Extracted entries.
○ ○ ○

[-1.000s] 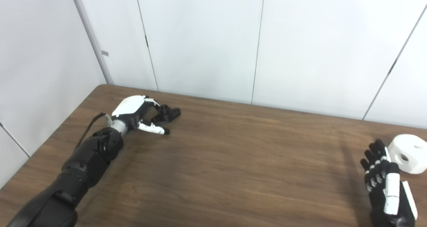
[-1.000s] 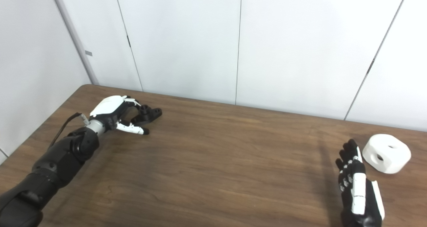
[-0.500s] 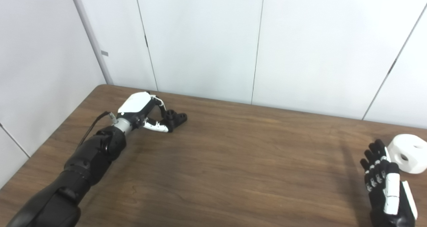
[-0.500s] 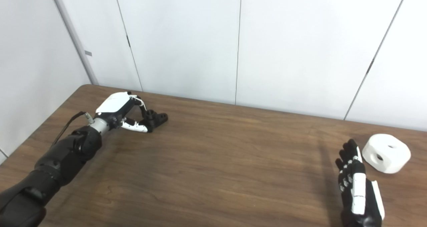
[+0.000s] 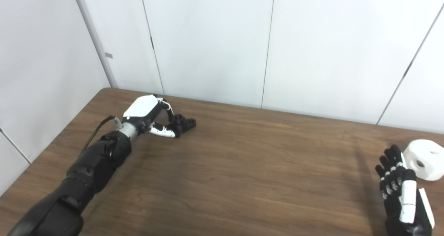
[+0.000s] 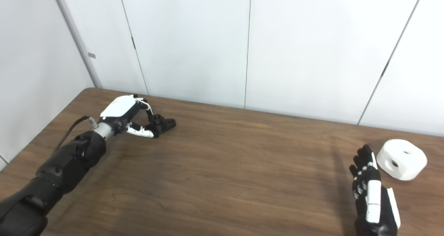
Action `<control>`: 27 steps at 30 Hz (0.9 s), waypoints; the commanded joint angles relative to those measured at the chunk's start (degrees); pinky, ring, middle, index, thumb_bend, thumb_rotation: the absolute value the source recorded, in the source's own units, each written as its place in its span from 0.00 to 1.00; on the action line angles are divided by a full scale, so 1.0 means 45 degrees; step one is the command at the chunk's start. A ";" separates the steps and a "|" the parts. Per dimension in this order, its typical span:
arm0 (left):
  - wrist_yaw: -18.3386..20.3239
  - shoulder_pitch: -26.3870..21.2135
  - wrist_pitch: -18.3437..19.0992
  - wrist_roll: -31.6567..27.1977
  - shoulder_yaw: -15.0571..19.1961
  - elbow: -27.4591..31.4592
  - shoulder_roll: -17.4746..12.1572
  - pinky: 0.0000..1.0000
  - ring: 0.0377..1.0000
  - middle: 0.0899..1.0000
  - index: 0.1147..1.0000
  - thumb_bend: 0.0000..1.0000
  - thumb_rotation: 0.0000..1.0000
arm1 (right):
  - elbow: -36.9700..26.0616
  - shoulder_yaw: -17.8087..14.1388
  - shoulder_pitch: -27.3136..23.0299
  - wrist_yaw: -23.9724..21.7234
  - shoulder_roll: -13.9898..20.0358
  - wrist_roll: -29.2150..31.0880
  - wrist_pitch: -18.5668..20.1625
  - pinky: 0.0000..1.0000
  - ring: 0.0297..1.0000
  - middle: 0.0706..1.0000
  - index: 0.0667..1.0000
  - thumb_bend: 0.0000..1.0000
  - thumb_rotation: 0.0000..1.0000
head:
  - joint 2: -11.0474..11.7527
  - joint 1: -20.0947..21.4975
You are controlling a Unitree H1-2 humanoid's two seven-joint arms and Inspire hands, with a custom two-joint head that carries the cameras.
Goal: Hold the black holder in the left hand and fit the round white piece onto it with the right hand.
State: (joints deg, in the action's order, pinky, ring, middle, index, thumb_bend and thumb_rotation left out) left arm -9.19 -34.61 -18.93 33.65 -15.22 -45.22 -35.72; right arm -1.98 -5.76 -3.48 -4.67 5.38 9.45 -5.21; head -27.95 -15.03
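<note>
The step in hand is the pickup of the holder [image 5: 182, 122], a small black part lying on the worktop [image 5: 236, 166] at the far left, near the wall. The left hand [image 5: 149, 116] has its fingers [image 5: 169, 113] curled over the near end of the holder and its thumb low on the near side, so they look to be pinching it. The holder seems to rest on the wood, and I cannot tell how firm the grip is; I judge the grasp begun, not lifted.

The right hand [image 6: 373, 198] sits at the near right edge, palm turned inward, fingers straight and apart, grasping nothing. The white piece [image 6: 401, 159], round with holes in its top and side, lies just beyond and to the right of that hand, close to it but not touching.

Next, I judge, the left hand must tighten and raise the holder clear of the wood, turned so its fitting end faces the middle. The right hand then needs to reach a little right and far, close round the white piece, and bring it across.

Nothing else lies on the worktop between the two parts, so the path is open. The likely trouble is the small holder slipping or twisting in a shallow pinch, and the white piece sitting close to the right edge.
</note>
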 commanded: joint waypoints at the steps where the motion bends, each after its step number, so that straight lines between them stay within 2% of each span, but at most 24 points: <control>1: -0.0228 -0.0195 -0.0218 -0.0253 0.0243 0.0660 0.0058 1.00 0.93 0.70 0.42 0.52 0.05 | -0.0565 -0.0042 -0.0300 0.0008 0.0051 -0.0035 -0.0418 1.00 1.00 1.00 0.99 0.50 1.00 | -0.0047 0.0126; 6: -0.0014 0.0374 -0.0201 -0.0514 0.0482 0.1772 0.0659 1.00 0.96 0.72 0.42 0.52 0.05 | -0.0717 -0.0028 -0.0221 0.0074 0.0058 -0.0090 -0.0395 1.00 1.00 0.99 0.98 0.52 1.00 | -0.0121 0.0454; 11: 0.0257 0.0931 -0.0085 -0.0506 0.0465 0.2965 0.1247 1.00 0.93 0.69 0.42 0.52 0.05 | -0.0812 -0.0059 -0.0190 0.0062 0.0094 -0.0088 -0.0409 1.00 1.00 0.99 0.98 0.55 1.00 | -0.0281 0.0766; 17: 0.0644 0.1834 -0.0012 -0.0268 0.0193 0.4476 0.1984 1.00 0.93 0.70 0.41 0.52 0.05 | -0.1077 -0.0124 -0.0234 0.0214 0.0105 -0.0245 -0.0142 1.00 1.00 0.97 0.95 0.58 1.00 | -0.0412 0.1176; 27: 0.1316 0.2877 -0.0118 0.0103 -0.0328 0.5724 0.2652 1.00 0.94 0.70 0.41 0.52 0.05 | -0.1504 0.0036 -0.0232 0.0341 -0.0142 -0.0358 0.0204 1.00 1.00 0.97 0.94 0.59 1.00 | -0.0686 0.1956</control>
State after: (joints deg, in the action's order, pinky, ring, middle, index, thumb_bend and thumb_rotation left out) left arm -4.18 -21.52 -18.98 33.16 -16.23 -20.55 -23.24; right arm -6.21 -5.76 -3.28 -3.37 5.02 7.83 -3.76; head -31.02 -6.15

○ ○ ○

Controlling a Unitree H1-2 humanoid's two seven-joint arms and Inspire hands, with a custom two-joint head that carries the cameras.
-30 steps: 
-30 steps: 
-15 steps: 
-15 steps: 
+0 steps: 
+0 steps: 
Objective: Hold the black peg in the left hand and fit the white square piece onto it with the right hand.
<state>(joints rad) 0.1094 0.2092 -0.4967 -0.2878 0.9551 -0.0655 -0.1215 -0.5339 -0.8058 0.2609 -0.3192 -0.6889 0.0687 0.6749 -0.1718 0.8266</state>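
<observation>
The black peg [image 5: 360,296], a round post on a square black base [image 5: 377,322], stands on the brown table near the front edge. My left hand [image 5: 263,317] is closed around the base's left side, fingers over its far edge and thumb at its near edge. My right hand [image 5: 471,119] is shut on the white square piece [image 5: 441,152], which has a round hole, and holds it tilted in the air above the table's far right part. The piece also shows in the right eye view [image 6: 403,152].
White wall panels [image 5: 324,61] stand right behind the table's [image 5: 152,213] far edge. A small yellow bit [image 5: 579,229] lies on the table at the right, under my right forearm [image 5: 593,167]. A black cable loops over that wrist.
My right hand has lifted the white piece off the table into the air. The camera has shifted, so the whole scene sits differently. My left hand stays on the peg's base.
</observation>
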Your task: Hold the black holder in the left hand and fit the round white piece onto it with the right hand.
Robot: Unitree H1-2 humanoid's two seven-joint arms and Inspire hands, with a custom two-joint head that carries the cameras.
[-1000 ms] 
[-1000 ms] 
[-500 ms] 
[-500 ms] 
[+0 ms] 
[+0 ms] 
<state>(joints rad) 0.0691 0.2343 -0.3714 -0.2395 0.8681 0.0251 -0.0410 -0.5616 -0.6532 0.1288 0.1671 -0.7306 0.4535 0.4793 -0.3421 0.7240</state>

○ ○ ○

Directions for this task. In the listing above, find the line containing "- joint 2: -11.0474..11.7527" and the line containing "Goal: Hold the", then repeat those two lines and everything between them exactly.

Response to this exercise.
  - joint 2: -11.0474..11.7527
  - joint 1: -20.0947..21.4975
You are controlling a Unitree H1-2 humanoid's two seven-joint arms and Inspire hands, with a custom two-joint head that carries the cameras.
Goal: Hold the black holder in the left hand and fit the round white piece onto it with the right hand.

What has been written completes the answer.